We can build robot teachers, or even robot teaching assistants. But should we? And if the answer is yes, what’s the right mix of human and machine in the classroom?
To get a fresh perspective on that question, this episode we take you to China, where a couple of us from EdSurge recently traveled for a reporting trip. One of the events we attended was a two-day conference about artificial intelligence in education organized by a company called Squirrel AI.
Its vision felt unusually utopian. The company’s co-founder, Derek Li, said during a keynote that replacing some teaching functions with AI-powered software would supercharge the country’s education system. Speaking to a crowd of some 2,000 attendees, he said: “If our children are educated by AI teachers, then their potential can be fully realized.”
Li mentioned that he has two young sons, twins, he said, who are very different from each other. And he believes that having AI-driven tutors or instructors will help them each get the individual approach they need. He closed his remarks by saying that he “hopes to provide each child with a super-power AI teacher that is the combination of Einstein and Socrates, that way it feels like she has more than 100 teachers in front of her.”
To understand that level of enthusiasm for AI, it’s useful to give some context. For starters, the Chinese government has declared a national goal of surpassing the U.S. in AI technology by the year 2030, so there is almost a Sputnik-like push for the tech going on right now in China. At the same time, China is also facing a shortage of qualified teachers in many rural areas, and there’s a huge demand for high-quality language teachers and tutors throughout the country. So in that context, there’s probably more openness there than in the U.S. to the idea of bringing in robots for some teaching functions.
But Li painted AI as not just some pale substitute, but as ultimately superior to humans when it comes to some aspects of teaching. Much of what he described was not the company’s current product, but its vision of where it wants to go, including a plan to create an AI-powered tutor that teaches kids to be more creative. So far the company says it runs 1,600 learning centers in more than 300 cities across China.
We were curious to talk with Li further about his thoughts, we sat down with him just after the event to learn about his dreams and concerns about the role of AI in classrooms.
EdSurge: You said that you're using human teachers to understand how they teach, and that sometimes you learn they don't use the most efficient paths in delivering information. In three years' time, what will be the role of human teachers? Will we need them?

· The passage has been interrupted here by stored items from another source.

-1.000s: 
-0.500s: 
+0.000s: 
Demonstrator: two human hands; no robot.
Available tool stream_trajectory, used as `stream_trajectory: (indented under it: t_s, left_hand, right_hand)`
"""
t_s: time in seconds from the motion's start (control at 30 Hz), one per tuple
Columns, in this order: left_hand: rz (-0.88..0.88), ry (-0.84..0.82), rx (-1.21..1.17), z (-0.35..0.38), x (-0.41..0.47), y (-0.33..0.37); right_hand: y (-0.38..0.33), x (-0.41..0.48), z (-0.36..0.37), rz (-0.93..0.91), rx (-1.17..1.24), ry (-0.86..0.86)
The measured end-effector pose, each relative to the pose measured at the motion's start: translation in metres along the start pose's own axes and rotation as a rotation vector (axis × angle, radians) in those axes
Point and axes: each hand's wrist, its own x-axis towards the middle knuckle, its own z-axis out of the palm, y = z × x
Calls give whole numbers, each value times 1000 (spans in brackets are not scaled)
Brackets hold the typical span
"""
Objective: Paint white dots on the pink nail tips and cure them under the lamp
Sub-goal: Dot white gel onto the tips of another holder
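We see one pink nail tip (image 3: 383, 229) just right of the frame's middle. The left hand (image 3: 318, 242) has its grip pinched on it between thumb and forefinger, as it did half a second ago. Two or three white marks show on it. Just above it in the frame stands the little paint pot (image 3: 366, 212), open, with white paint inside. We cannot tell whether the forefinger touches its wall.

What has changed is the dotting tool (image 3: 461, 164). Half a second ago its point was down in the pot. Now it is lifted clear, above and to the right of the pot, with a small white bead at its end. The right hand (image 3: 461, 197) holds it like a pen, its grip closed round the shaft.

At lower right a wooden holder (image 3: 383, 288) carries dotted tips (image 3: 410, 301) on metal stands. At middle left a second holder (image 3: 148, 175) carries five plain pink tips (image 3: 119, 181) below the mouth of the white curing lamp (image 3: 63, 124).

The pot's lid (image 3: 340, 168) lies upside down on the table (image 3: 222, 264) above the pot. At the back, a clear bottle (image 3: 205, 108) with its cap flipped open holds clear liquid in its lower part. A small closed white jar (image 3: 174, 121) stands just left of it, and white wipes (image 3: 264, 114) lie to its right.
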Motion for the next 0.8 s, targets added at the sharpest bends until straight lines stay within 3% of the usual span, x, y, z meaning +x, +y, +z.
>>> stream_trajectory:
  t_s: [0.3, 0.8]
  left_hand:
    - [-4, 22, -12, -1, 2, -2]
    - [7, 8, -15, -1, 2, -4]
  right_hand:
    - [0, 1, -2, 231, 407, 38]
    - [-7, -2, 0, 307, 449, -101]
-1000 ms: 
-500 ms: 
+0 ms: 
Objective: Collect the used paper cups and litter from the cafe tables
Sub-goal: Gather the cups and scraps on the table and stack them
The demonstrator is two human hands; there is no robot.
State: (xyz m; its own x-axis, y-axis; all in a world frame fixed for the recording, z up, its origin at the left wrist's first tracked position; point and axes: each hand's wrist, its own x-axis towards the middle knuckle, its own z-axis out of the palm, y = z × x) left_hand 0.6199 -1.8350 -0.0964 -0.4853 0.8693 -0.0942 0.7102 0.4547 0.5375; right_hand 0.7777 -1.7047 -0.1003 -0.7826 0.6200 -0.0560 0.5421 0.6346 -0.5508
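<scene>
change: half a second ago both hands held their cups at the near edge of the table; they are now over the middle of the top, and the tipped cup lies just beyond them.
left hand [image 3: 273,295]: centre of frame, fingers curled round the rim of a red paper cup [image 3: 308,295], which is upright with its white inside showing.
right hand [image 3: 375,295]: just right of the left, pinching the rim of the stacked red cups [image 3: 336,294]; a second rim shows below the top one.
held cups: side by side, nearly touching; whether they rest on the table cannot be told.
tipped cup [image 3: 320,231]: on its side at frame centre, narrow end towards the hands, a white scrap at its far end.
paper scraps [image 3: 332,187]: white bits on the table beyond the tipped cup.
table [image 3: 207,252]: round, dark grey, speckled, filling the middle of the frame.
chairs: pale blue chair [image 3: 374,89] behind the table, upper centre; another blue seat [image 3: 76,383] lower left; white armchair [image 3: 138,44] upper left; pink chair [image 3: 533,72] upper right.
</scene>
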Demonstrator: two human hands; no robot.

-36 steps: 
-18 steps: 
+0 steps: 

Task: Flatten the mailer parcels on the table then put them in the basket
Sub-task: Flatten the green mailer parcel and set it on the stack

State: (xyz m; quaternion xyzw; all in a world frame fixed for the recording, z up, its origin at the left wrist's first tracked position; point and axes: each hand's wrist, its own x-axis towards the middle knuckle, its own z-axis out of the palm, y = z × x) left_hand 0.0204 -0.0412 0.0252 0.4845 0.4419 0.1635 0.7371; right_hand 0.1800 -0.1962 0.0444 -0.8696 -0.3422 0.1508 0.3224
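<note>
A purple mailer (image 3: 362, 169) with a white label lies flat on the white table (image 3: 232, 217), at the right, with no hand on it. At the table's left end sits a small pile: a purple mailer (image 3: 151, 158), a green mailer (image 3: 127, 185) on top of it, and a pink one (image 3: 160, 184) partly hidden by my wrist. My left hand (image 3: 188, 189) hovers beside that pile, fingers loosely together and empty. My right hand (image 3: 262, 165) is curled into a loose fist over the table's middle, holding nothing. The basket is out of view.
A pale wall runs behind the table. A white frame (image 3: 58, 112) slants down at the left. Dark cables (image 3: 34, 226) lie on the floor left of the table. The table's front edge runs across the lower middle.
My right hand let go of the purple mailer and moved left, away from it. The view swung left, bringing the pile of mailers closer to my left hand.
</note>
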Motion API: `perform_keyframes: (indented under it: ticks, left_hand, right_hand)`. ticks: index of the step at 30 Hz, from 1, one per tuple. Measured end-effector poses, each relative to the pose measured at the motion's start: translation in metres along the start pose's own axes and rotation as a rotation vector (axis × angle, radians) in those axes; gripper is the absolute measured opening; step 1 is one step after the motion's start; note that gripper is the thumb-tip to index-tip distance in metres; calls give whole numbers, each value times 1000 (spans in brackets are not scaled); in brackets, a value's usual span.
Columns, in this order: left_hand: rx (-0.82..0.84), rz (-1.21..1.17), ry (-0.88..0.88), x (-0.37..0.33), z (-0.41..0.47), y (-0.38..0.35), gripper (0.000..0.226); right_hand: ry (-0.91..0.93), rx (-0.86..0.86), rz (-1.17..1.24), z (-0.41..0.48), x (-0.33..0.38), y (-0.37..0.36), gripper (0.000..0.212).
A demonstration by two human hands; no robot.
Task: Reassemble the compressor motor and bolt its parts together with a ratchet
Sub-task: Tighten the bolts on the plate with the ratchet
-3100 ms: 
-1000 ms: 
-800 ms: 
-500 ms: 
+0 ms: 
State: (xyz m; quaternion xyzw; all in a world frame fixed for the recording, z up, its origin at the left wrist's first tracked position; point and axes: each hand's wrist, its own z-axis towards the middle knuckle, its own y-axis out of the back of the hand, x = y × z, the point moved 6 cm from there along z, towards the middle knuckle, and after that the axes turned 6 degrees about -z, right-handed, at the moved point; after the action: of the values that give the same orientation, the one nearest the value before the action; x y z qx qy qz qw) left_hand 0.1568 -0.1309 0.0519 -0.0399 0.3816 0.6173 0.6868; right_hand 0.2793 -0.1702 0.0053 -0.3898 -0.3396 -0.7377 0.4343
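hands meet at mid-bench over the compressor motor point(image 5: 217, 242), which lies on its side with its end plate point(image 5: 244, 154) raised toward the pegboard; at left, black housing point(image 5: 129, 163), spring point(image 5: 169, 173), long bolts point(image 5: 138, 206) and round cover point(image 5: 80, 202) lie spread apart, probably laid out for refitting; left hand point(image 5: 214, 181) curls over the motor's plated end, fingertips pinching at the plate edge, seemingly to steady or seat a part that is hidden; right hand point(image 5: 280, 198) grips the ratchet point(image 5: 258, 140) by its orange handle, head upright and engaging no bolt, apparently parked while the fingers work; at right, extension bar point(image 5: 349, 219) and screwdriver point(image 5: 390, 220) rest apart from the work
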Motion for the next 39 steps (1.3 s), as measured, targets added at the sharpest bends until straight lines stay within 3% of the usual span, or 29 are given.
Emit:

Li: Machines always take human jobs, right? Now, the teacher is like the farmers in the field; we need AI to become a harvester. But I don't think the teachers will lose their job. I think the machine will part of the teaching job, but most of the job of a teacher [which humans are not doing well] are actually more important, for example communicating with students one-on-one and understanding students' emotion, their character, how to build their characters. That’s what the [human] teachers can do best, but they need a lot of time to do that. Most of teachers are busy with teaching [knowledge and academics].
If computers can know so much—and you’re saying they can eventually know everything—and people can only know a little bit, are we training our students to be like only a small part of a computer? Should we be training them entirely differently if they will only ever know a tiny bit of what the computers can learn?
I think that knowledge learning [just teaching facts and information] will become less important.
But that's what your company does some of, so if that is less important, then how does that work?
It's in the middle of a transition. That's why we let our machines grow AI to teach students ways of thinking.
All technology has implications, but sometimes negative ones too. What do you worry about with AI becoming so important in education?
Actually, the thing I worry about is most is [the AI teachers] getting out of control. When we are in a classroom, we know what the teacher knows and we know what the teacher will teach us. Even if they know something that's not proper, maybe dirty, they will not dare to teach it in class. For the computer, they know everything. They know every information, and if they want to please the student, sometimes that might not be a good thing.
They could teach them the wrong thing?
Yeah, they may teach the wrong thing. So how do we restrain, how do we limit it?
It's just like the control of the nuclear weapon, right? To use it to build electricity, that's good. But other uses will be a disaster. So how to regulate AI is very important.
Are there any experiments that you're trying to think about to regulate AI?
Not now, because currently what the machine can learn from us is quite controlled.
But I talked with [a researcher] at Carnegie Mellon University and he has a fabulous idea of how AI could evolve. He said before, algorithms would learn and evolve by themselves. But if we use the right human machine language, we could let every person teach the machine.
For example, if a GPS leads you the wrong way or in the wrong direction, you can teach it where the right thing is and you correct it. If everybody can teach the machine, the machine will become smarter and smarter very quickly. For Squirrel AI, maybe 80 percent of the time it's very efficient. But for say 10 percent of occasions, it may be very horribly stupid. AI is kind of like that, like a GPS it can take you to the wrong place.
If we can let every student and let every parent, and every teacher nearby teach the machine, it can get smarter very quick. But, that’s also the danger. If the machine can learn from the internet and if everybody teaches the machine, that would be out of control. How do we evaluate everything, and how do we decide what is right and what is wrong? I think we need an AI police officer.